Ottimizzare il comfort climatico negli ambienti domestici, e non solo, è un obiettivo oggi molto diffuso. Alla base ci sono ragioni legate al benessere e al risparmio energetico. Per arrivare al risultato si può agire su diversi aspetti. Tra questi rientra il cappotto esterno e interno.
Sulla sua efficacia non ci sono dubbi, ma è bene sottolineare la possibilità di agire anche su altri fronti. Tra questi, rientrano le finestre.
Isolarle dal freddo e dal caldo in maniera rapida e semplice è possibile. Nei mesi in cui le temperature sono rigide, ci si può orientare verso la soluzione dei paraspifferi, che hanno l’oggettivo vantaggio dell’accessibilità economica (siamo nell’ordine delle poche decine di euro).
Se si decide di acquistarli, non bisogna preoccuparsi delle dimensioni delle finestre della propria casa o dell’ufficio. IN commercio, infatti, esistono soluzioni che possono essere tagliate a misura in modo da adattarsi alle dimensioni della finestra, la cui superficie, prima dell’applicazione, va sempre pulita con l’aiuto di un po’ di alcol e di un panno in microfibra.
Un’altra alternativa per migliorare l’isolamento delle finestre dal freddo è il ricorso alle guarnizioni universali. Ancora una volta, siamo davanti a una soluzione economicamente vantaggiosa (le guarnizioni universali si possono acquistare online a prezzi inferiori ai 10 euro).
Le uniche piccole attenzioni da adottare riguardano l’abbinamento cromatico con gli infissi e il fatto di far combaciare perfettamente la guarnizione orizzontale e quella verticale. Come capire se è tutto a posto? Con un trucco molto semplice: si prende un accendino e si passa velocemente la fiamma sulla superficie della guarnizione. Se ci si accorge che la fiammella crepita, vuol dire che c’è un passaggio di aria.
Isolare dal freddo i cassonetti delle tapparelle
Quando si decide di isolare dal freddo le finestre, è bene focalizzarsi, quando possibile, anche sui cassonetti delle tapparelle.
Come procedere? Il primo consiglio è quello di darsi tempo. Si può gestire tutto senza richiedere l’aiuto di un professionista, ma è bene farlo con la massima calma.
Si inizia rimuovendo il frontale, si continua pulendo con l’aspirapolvere l’interno del cassonetto – in alternativa, si può utilizzare un detergente – e si prendono le misure per posizionare il pannello in materiale isolante.
Per trovare il giusto equilibrio fra qualità ed efficacia isolante si può scegliere il polistirolo.
Isolare le finestre dal caldo: consigli pratici
Eccoci a parlare dei consigli per isolare le finestre dal caldo. Una strada che garantisce risultati eccellenti è la sostituzione degli infissi.
Fra i materiali più performanti spiccano il PVC, che ha dalla sua parte anche la sostenibilità essendo 100% riciclabile, e l’alluminio a taglio termico.
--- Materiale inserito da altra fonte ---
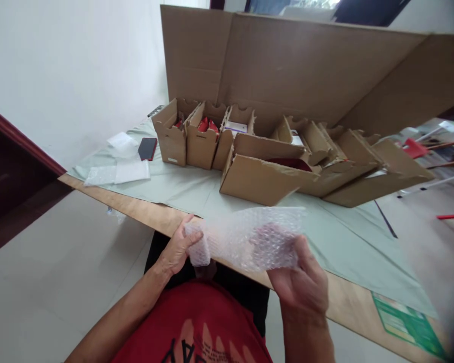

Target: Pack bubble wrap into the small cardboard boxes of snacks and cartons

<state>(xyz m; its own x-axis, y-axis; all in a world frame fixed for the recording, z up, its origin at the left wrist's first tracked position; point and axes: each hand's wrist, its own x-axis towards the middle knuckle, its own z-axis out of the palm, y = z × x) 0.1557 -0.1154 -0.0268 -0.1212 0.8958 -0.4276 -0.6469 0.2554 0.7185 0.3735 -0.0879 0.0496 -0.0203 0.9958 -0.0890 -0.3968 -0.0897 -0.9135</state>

Attenzione: quando si parla di uffici, l’approccio può essere un po’ diverso rispetto a quello adottato nelle abitazioni. I motivi riguardano la necessità di preservare la privacy e quella di lavorare sui fattori che fanno la differenza sulla produttività, a partire dalla luce.
In ambito professionale, il controllo di luce e calore negli edifici viene spesso affrontato con interventi sulle superfici vetrate. In questo contesto, Topfilm offre soluzioni per il trattamento dei vetri, una delle opzioni adottate per migliorare il comfort e la gestione dell’irraggiamento negli ambienti di lavoro.
La principale opzione in questi casi è il ricorso a pellicole professionali che permettono di preservare l’estetica della vetrata e, nel contempo, di respingere l’energia solare, con tutti i vantaggi del caso dal punto di vista del risparmio energetico.
Un altro loro vantaggio riguarda la capacità di proteggere eventuali prodotti che, a contatto con i raggi solari, rischiano di andare incontro a processi di deperimento.
Quando l’inclinazione del vetro non consente l’impiego delle pellicole, si può fare riferimento alle vernici antisolari, che vanno sempre applicate ricorrendo all’aiuto di aziende specializzate (anche per ragioni legate alla garanzia).